- _YOUR ASSIGNMENT_
Show every line of the records below that contains the word "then".

Entries taken from a collection

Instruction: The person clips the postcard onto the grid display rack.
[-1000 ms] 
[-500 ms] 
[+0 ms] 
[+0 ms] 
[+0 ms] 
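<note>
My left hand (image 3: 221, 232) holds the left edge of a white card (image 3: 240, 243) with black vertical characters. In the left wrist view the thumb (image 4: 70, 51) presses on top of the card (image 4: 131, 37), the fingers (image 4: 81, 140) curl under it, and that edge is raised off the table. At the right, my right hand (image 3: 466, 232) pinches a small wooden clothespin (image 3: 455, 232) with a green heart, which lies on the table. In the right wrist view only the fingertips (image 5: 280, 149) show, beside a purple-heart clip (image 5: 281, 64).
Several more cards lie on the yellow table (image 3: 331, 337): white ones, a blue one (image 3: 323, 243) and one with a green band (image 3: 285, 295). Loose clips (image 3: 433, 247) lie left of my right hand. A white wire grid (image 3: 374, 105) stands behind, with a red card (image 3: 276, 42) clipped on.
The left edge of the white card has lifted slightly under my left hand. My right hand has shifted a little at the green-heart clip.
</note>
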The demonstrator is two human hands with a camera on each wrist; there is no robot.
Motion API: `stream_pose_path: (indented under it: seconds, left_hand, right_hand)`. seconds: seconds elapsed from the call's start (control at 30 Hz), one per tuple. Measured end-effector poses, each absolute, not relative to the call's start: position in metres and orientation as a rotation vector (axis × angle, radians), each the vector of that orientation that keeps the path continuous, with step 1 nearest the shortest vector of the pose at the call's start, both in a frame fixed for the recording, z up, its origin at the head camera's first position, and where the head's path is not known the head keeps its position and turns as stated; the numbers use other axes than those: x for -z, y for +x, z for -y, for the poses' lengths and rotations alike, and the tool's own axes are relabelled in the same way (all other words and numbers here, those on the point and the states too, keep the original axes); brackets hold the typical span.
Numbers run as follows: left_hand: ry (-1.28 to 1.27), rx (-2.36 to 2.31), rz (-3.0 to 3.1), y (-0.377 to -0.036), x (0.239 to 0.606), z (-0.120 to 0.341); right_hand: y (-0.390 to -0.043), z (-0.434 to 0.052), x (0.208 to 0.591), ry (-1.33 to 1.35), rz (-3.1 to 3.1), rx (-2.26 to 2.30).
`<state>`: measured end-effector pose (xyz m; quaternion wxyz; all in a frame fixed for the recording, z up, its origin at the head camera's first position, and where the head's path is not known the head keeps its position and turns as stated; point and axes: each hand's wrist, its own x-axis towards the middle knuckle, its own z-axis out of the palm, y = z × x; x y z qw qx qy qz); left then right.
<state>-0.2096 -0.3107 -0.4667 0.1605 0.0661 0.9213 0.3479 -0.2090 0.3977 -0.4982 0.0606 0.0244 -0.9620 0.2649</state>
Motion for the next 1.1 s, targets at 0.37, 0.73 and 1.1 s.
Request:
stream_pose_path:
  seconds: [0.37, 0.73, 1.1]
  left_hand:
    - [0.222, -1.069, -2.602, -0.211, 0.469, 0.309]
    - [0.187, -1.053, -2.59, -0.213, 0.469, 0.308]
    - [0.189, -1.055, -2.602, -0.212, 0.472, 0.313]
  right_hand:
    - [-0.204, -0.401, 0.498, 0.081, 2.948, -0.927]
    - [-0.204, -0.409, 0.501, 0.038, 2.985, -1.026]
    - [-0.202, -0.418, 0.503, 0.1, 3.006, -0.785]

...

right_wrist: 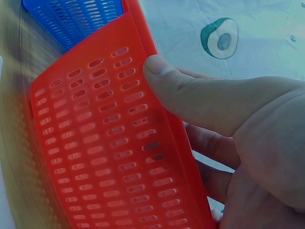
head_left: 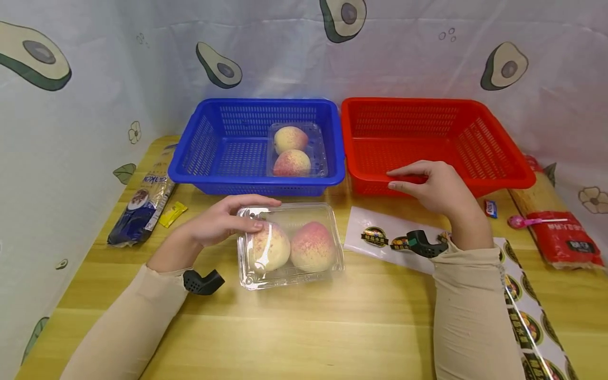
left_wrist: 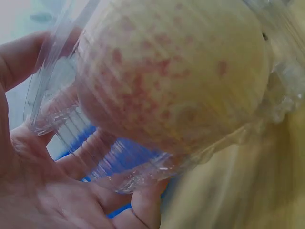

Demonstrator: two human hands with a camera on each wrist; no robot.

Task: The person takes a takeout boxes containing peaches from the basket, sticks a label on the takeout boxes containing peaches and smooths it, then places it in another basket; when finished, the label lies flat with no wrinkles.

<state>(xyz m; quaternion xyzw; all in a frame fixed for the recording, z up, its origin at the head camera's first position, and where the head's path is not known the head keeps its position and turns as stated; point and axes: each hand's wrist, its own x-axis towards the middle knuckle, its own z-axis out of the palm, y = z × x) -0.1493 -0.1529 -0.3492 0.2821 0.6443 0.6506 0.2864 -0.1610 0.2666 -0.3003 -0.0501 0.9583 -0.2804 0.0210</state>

- _TASK OUTPUT_
`<state>`: measured end-effector pose (xyz m; quaternion wxyz; all in a frame fixed for the recording, z up, its origin at the head camera's first position, and where the head's path is not known the head keeps its position and turns as stated; point and axes: each hand's wrist, its own x-axis towards the middle knuckle, its own z-axis out of the palm, y = z × x; x y z qw qx qy qz); left then right.
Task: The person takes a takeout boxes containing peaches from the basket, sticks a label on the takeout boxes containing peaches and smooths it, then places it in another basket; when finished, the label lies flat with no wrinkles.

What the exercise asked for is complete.